3.3.3.2. Оформление работы.

Рассмотреть под микроскопом и зарисовать в тетради форму и сочетание микробных клеток. Написать отчет о проделанной работе.

4. Контрольные вопросы.

1. В каких случаях применяют дифференцированные способы окраски бактерий?

2. Чем отличается строение и состав клеточных стенок грамположительных и грамотрицательных бактерий?

3. Какие свойства бактерий связывают с их принадлежностью к группам грамотрицательных и грамположительных?

4. На чем основан способ негативной окраски микроорганизмов?

Рекомендуемая литература

[1] c.44-61, [2] c.62-71.

ЛАБОРАТОРНАЯ РАБОТА № 4

ВЫЯВЛЕНИЕ НЕКОТОРЫХ СТРУКТУР И ВКЛЮЧЕНИЙ В КЛЕТКАХ МИКРООРГАНИЗМОВ.

1. Цель работы: приобретение навыков выявления некоторых структур и включений в клетках микроорганизмов.

2. Общие сведения

Клетки многих микроорганизмов могут быть окружены капсулой или слизью. Эти структуры часто имеют консистенцию геля и плохо видны при микроскопировании живых клеток. Для выявления капсул применяют способ негативной окраски с помощью жидкой туши.

Многие микроорганизмы в определенных условиях образуют запасные вещества, которые обнаруживаются в клетке в виде гранулярных цитоплазматических включений. Природа запасных веществ различна. Чаще всего это полисахариды, липиды, полифосфаты. Некоторые бактерии накапливают в клетках серу. Запасные вещества выявляются в клетках разного возраста, используя те или иные микрохимические реакции.

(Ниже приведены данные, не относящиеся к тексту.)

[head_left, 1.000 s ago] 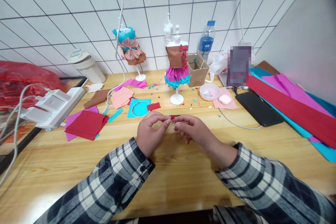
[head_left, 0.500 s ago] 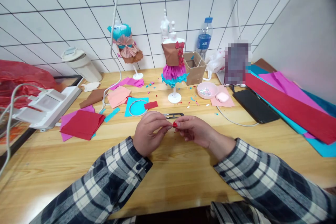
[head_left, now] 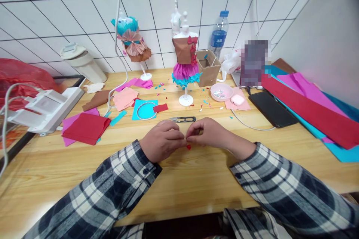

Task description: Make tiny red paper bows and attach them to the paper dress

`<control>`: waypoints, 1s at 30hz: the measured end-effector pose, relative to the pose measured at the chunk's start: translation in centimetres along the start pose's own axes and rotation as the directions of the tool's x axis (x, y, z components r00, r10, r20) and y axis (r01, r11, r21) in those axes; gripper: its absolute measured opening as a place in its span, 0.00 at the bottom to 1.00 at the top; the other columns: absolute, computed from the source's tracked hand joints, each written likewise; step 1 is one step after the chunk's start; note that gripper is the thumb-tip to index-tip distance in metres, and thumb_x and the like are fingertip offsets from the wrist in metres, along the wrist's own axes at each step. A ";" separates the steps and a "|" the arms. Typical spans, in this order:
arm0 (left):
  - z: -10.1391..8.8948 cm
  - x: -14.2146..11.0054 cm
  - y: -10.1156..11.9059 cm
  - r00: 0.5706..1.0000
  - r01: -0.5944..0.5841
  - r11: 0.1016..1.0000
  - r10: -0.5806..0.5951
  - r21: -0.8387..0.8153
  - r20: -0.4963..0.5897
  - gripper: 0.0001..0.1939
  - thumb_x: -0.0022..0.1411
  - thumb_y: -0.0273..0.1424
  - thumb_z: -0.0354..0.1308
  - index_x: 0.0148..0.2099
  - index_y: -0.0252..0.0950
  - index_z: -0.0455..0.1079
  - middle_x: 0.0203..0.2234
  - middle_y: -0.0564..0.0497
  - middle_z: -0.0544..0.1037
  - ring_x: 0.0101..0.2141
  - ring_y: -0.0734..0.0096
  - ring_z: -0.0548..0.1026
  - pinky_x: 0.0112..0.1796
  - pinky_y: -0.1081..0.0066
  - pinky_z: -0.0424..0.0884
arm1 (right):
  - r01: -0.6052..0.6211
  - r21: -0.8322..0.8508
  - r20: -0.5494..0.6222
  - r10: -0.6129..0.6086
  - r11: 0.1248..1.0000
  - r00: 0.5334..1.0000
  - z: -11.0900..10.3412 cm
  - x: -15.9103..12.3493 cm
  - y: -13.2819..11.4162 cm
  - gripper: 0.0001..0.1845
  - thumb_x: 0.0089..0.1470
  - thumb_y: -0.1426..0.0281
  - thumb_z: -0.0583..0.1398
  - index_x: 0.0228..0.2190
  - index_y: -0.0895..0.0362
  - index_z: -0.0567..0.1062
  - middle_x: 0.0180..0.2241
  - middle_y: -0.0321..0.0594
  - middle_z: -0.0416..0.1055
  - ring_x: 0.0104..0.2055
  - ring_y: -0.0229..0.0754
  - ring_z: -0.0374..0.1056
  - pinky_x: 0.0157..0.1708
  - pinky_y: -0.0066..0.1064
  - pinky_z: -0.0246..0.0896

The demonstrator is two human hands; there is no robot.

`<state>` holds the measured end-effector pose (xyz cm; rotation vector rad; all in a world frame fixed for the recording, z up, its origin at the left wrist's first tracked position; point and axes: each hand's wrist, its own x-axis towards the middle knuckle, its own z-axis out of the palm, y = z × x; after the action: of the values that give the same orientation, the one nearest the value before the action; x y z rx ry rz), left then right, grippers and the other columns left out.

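Observation:
My left hand and my right hand meet fingertip to fingertip over the table, both pinched closed. What is between the fingers is too small to make out. Just below the fingertips shows a small red paper piece; I cannot tell whether it hangs from them or lies on the wood. Behind my hands lie thread snips. Beyond them stands a small white dress form wearing a brown paper top, with red bows down one side, and a magenta skirt with a blue ruffle.
On the left are red paper squares, a power strip and a cup. A ring lies on blue paper. Rightward are a pink bowl, a cardboard box, a bottle, a black phone and long paper strips.
The red piece pinched between my fingertips before now shows below them. My right-hand fingers have curled into a rounder pinch, and both hands have shifted slightly. The camera view has tilted a little.

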<state>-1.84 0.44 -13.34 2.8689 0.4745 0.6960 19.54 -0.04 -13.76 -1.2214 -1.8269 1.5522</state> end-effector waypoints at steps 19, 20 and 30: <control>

Споры бактерий по сравнению с вегетативными клетками обладают более высокой устойчивостью к неблагоприятным условиям внешней среды. Они представляют собой округлее, овальные или эллипсовидные образования. Споры кислотоустойчивы, поэтому с трудом окрашиваются красителями. Объясняется это большой плотностью оболочки, низкой концентрацией свободной воды в ней и высоким содержанием липидов в спорах. В препаратах окрашенных простыми способами или по Грамму, споры остаются бесцветными. В случае выявления у микроорганизма способности к спорообразованию необходимо обратить внимание на тип спорообразования, расположение споры в клетке, форму свободных спор и определить их размеры. С этой целью просматривают клетки 2 – 3 суточной культуры, так как большинство спорообразующих бактерий проходят за этот период времени все стадии развития – от вегетативной клетки до свободной споры. Споры по сравнению с цитоплазмой характеризуются более высоким показателем преломления света, поэтому при микроскопировании в светлом поле они видны как более темные включения на фоне споры.

4.3.Практическая часть

4.3.1. Окраска включений клеток микроорганизмов.

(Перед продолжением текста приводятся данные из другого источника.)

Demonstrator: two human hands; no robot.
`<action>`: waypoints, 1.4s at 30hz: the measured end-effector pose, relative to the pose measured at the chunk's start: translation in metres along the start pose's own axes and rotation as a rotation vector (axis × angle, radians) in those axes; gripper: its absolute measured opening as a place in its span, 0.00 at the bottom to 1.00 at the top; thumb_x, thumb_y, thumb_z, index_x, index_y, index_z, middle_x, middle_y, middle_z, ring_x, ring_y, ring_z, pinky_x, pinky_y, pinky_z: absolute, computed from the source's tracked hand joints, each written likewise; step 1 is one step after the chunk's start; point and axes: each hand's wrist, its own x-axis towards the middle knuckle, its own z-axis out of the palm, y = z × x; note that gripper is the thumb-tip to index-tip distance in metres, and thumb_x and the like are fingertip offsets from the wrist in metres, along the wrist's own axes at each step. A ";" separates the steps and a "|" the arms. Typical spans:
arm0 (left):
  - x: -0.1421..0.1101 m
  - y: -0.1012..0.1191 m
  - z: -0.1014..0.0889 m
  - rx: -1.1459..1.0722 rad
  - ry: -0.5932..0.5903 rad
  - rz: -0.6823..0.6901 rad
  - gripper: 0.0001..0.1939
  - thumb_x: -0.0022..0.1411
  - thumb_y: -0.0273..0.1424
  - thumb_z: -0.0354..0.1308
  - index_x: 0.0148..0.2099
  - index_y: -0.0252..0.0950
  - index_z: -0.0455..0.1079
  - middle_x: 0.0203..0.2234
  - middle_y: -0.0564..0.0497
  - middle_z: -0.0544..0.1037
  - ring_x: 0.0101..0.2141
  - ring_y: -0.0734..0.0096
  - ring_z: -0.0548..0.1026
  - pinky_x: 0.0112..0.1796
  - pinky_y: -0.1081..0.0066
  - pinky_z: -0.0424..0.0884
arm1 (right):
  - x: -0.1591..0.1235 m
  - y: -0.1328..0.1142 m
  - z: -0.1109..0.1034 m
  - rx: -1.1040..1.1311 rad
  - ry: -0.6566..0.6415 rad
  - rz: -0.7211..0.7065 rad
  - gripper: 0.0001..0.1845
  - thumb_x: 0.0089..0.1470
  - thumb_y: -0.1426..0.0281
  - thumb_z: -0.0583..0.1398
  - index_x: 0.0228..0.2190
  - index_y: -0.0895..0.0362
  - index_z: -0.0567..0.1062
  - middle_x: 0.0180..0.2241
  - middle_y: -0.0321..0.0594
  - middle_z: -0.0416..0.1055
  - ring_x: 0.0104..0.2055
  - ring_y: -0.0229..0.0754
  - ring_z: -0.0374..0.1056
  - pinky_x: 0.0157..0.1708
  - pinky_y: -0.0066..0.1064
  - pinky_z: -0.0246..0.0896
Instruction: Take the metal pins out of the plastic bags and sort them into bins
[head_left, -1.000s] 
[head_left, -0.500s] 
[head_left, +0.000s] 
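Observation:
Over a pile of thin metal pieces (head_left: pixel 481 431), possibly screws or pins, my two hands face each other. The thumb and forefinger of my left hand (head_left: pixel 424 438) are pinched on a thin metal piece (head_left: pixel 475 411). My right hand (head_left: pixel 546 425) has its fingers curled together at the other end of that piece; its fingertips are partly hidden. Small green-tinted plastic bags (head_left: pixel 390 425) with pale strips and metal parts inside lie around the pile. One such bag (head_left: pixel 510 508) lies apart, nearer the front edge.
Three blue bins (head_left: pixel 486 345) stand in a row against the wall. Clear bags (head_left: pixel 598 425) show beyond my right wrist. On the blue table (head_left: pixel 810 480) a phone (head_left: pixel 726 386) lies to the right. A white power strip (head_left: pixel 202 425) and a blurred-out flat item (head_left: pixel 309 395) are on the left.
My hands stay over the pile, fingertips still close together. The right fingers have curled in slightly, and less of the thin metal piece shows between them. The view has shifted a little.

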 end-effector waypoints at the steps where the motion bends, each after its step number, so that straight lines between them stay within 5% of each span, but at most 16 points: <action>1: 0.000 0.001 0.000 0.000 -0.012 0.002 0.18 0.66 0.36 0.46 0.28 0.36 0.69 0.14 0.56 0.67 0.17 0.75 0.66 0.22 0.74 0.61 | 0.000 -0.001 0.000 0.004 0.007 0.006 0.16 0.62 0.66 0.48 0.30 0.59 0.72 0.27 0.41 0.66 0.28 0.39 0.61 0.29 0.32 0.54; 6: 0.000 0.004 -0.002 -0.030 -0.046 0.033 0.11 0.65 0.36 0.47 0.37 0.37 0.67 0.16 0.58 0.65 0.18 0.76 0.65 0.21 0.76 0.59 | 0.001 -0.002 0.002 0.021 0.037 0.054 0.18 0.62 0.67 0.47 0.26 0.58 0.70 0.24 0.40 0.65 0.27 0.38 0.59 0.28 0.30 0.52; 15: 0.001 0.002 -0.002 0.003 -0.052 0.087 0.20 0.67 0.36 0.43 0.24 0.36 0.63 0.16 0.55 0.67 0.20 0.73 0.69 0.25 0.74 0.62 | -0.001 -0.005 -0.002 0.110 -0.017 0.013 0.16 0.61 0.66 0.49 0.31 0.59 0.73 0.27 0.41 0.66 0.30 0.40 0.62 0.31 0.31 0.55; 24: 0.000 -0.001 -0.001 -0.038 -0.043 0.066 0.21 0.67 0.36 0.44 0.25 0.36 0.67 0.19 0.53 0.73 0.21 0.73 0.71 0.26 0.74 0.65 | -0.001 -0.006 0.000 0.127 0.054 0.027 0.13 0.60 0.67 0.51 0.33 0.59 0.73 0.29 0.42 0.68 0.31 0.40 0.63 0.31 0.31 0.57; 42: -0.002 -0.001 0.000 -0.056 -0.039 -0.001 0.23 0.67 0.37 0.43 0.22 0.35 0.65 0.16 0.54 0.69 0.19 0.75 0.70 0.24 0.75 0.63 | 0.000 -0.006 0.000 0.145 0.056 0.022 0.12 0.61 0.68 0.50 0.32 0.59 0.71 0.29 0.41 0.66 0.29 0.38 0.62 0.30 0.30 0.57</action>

Запасные вещества в клетках микроорганизмов (включения) могут быть представлены гранулами полисахаридов. В клетках дрожжей накаливаются включения гликогена. Для обогащения дрожжевых клеток гликогеном их выращивают на солодовой среде. Углевод гранулеза (крахмалоподобное вещество) накапливается в клетках маслянокислых бактерий. Объектом исследования может служить накопительная культура маслянокислых бактерий. Ее получают следующим образом на трое-четверо суток до занятия в пробирки помещают мелко нарезанный неочищенный картофель (1/3 пробирки), на кончике ножа вносят мел и доливают до верху водопроводной водой. Пробирки помещают на водяную баню при 70° С нагревают 10 минут, затем охлаждают и ставят в термостат при 30° С.

Запасное вещество микроорганизмов может быть представлено также полифосфатами – валютином. Валютин представляет собой запасное фосфор- и азотсодержащее вещество, производное нуклеиновой кислоты. Характерное его свойство – сродство к основным красителям и метахромазия, то есть способность приобретать иной цвет, чем цвет окрашиваемого вещества. В клетках прокариот валютин локализован в цитоплазме, в клетках эукариот – в вакуолях.

Приборы, реактивы, посуда: микроскоп, предметные стекла, бактериологическая петля, фильтровальная бумага, капельница с водой, капельницы растворами красителей, иммерсионное масло, стерильные пипетки, спиртовки, 1% раствор серной кислоты.